Стали в отделе кадров мозгами раскидывать, кого на Скворцово место поставить.

Орла?

Не пойдет.

Сыча?

Не пройдет.

Козла?

Нужна птица.

Грача?

Живет с Синицей.

Пересмешника?

Не видно проку.

Галку?

Родня Сороке.

Сороку?

В родстве с Галкой.

Тетерку?

Говорят, нахалка.

Ворон?

Слишком черен.

Дрозд?

Уж больно не прост.

А что до Ласточки, так у той и вовсе родственники в Африке. Думали, думали, весь четвертый том Брэма измусолили. Прочитали: «Ворона очень осторожна».

Остановились на Вороне.

А в помощь Вороне решили консультантом Ворона.

Прилетел Ворон на переговоры.

– Да вы, – говорит, – что, смеетесь?! Не надо быть Вороном, чтобы увидеть, что это самая что ни на есть Ворона!

Почернел с досады черней своего крыла и улетел восвояси. Помялись маленько в отделе кадров, почесали у себя в затылках и пригласили Дрозда.
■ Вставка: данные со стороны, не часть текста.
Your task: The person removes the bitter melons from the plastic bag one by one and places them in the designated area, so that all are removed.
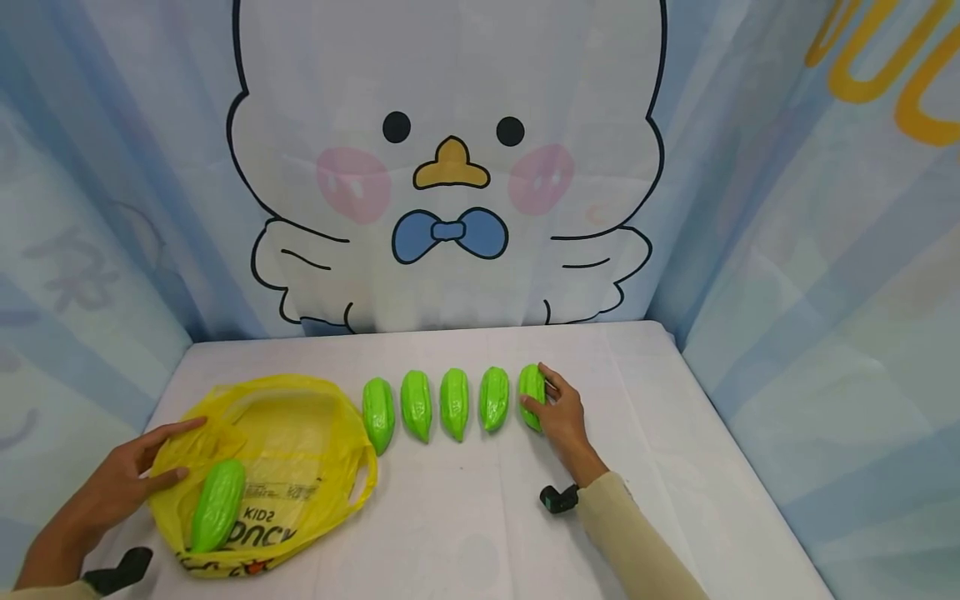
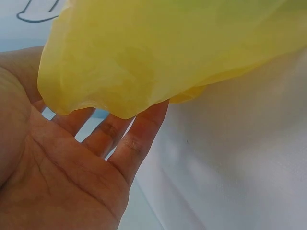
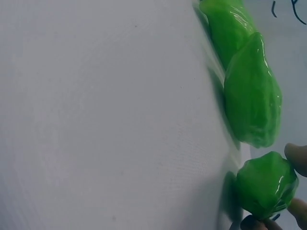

– Вот что, Дрозд. Раскидывали мы тут в отделе мозгами, кого на Скворцово место поставить:

Орла?

Не пойдет.

Сыча?

Не пройдет.

Козла?

Нужна птица.

Грача?

Живет с Синицей.

Пересмешника?

Не видим проку.

Галку?

Родня Сороке.

Сороку?

В родстве с Галкой.

Тетерку?

Говорят, нахалка.

Ворон?

Слишком черен.

Ты, Дрозд,

Извини, уж больно не прост.

А что до Ласточки, так у той и вовсе родственники в Африке. Словом, остановились мы на Вороне. А тебе, Дрозд, особое наше доверие: будешь при Вороне первым консультантом. На тебе, братец Дрозд, ответственность будет во какая! Поскольку, сам понимаешь, Ворона – она ворона и есть, да еще к тому же молодая, малоопытная, да и знаний у нее кот наплакал. А ты, Дрозд, и глубокоуважаемый, и многоопытный, и общественник, и чересчур даже грамотный, и в боях участвовал, и за границей не был, и т. д., и т. п. Понятно?